- **What you will do**
Give all of the data below again exactly, and drop the images.
******
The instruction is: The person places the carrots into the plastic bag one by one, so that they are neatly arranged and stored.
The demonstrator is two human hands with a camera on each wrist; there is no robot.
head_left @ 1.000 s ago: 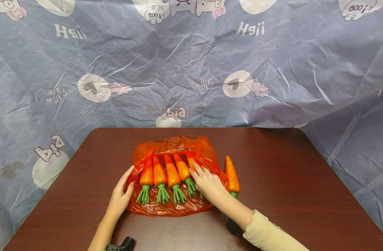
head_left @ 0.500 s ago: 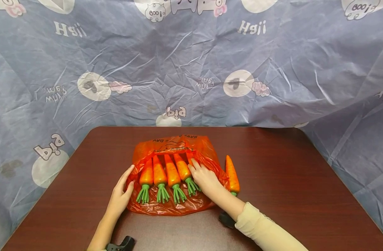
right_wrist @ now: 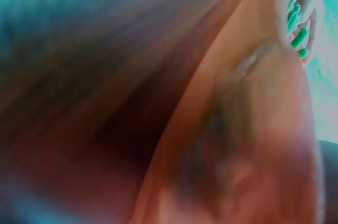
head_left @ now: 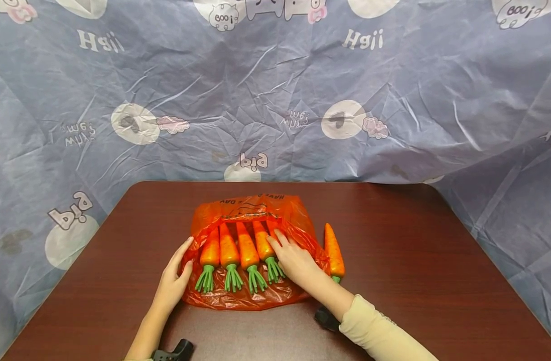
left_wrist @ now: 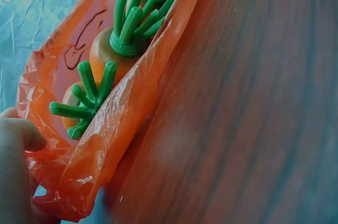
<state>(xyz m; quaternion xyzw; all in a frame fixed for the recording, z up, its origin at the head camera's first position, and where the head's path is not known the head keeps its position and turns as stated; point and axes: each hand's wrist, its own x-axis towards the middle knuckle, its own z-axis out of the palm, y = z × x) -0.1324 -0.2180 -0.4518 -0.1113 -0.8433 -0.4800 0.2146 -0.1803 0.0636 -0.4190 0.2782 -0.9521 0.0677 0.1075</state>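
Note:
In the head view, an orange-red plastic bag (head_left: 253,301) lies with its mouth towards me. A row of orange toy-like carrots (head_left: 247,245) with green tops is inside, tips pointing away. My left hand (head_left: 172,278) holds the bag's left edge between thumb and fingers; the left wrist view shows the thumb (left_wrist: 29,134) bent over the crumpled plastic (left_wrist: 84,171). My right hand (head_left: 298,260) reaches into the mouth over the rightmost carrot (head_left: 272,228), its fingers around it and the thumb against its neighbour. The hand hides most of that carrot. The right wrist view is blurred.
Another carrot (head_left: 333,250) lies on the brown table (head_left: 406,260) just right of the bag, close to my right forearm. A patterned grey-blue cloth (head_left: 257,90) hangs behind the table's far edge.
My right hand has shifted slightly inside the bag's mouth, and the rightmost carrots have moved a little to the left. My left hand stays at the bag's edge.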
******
- **Task response**
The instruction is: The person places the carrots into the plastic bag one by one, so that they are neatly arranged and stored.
The demonstrator is two human hands with a camera on each wrist; there is no robot.
head_left @ 1.000 s ago: 
head_left @ 0.500 s ago: 
right_wrist @ now: 
head_left @ now: 
left_wrist @ now: 
<state>(xyz m; quaternion xyzw; all in a frame fixed for the recording, z up, its origin at the head camera's first position, and where the head's path is not known the head keeps its position and turns as stated; point and axes: each hand's wrist, its own x-axis towards the middle knuckle, its own z-axis out of the palm, y = z × x) -0.1324 -0.2180 -0.4518 -0.1113 -0.8433 -0.4800 0.2146 -0.1803 0.0636 -0.4190 0.2782 -0.9521 0.0677 0.1075</state>
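Note:
In the head view, an orange-red plastic bag (head_left: 253,301) lies with its mouth towards me. A row of orange toy-like carrots (head_left: 247,245) with green tops is inside, tips pointing away. My left hand (head_left: 172,278) holds the bag's left edge between thumb and fingers; the left wrist view shows the thumb (left_wrist: 29,134) bent over the crumpled plastic (left_wrist: 84,171). My right hand (head_left: 298,260) reaches into the mouth over the rightmost carrot (head_left: 272,228), its fingers around it and the thumb against its neighbour. The hand hides most of that carrot. The right wrist view is blurred.
Another carrot (head_left: 333,250) lies on the brown table (head_left: 406,260) just right of the bag, close to my right forearm. A patterned grey-blue cloth (head_left: 257,90) hangs behind the table's far edge.
My right hand has shifted slightly inside the bag's mouth, and the rightmost carrots have moved a little to the left. My left hand stays at the bag's edge.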

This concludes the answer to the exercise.